Blaise Compaoré. Pendant vingt ans, il fut le partenaire stratégique du « Guide » en Afrique de l’Ouest (Liberia, Sierra Leone…). Mais en mai 2008, le président burkinabè s’est rendu à Jérusalem pour le 60e anniversaire de la naissance d’Israël. Depuis, Kadhafi ne décolère pas. En janvier dernier, lors d’une visite à Tripoli, le président guinéen Alpha Condé a plaidé la cause de son ami Blaise… En vain. Pourquoi cette visite en Israël, au risque de fâcher le « Guide » ? « Au temps de l’embargo, le Burkina Faso servait de porte de sortie pour la Libye. Mais ensuite, Kadhafi n’a pas tenu ses promesses en termes d’investissements. Alors Blaise a pris ses distances », confie un ministre ouest-africain. « 2008, c’est aussi l’époque où Blaise a voulu se rapprocher des Américains, explique un autre diplomate. Israël a servi de courtier. Et ça a marché. Le Burkina Faso en a reçu une aide de 200 milliards de F CFA [environ 300 millions d’euros, NDLR] au nom du Millenium Challenge. » Reste que le quartier de Ouaga 2000, dans la capitale burkinabè, est l’une des terres d’élection de Laico. Et le Burkina Faso reste membre de la Cen-Sad. Depuis la dernière élection présidentielle de Côte d’Ivoire, le Libyen et le Burkinabè sont d’accord pour soutenir Alassane Ouattara.

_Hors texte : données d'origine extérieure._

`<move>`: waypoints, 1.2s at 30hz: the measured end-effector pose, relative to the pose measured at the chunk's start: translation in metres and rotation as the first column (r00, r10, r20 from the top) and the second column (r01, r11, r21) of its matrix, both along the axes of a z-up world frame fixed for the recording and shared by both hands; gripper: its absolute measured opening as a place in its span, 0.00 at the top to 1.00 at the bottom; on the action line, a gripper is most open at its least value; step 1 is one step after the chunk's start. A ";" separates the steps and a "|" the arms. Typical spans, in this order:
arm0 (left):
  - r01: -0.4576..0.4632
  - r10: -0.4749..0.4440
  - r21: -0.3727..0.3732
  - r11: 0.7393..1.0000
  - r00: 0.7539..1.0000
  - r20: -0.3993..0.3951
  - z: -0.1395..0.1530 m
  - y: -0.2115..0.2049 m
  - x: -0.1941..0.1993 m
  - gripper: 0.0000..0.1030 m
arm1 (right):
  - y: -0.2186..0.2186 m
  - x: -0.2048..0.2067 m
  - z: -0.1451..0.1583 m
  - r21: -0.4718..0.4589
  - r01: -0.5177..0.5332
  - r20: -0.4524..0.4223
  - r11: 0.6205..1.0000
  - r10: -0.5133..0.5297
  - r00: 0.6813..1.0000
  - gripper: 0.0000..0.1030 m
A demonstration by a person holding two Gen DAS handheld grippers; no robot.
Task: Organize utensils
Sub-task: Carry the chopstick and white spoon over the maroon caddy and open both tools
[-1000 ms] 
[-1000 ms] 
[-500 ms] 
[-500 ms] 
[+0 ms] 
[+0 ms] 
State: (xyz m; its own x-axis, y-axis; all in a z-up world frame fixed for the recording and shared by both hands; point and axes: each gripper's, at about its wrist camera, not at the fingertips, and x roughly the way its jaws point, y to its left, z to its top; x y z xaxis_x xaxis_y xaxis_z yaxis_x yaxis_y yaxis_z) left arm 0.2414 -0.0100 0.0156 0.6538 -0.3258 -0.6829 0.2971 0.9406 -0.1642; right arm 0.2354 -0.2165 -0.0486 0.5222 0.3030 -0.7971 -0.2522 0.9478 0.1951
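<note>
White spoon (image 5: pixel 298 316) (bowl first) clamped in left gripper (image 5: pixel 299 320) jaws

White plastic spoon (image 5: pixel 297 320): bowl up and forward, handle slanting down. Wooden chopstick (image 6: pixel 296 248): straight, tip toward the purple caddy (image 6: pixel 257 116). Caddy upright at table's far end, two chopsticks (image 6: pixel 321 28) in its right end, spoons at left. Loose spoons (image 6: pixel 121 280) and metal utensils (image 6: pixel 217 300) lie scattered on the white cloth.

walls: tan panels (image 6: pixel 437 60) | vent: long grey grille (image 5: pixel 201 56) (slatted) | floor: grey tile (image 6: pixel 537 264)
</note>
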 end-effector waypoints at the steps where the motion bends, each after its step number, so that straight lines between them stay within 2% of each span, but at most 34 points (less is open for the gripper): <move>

Jean Ping et les anglophones. Un jour où le président de la Commission de l’Union africaine (UA) lui résistait, Kadhafi lui dit : « Je vais te broyer. » « Vous n’allez quand même pas perdre votre temps à broyer un cadavre », lui répondit le diplomate gabonais. Et le Libyen de partir dans un grand éclat de rire… Si Kadhafi est chassé du pouvoir, beaucoup d’habitués des sommets de l’UA pousseront un gros « ouf » de soulagement. Fini les séances interminables et les nuits blanches consacrées aux improbables États-Unis d’Afrique… Fini la mauvaise plaisanterie des « sept rois » que Kadhafi a voulu imposer à l’UA – avec statut d’observateur ! « Si l’un de ces chefs traditionnels est ougandais, attention à lui à son retour à Kampala ! » a lâché une fois Yoweri Museveni. Ces derniers temps, les présidents du Nigeria et d’Afrique du Sud ne supportaient plus les foucades du « Guide ».

Satisfait

Omar el-Béchir. Il ne s’en cache pas. Pour le président soudanais, la chute de Kadhafi sera une bonne nouvelle. Elle affaiblira les rebelles du Darfour. El-Béchir est persuadé qu’en mai 2008 le Mouvement pour la justice et l’égalité (JEM) n’aurait pas pu atteindre les faubourgs de Khartoum sans le concours de la Libye.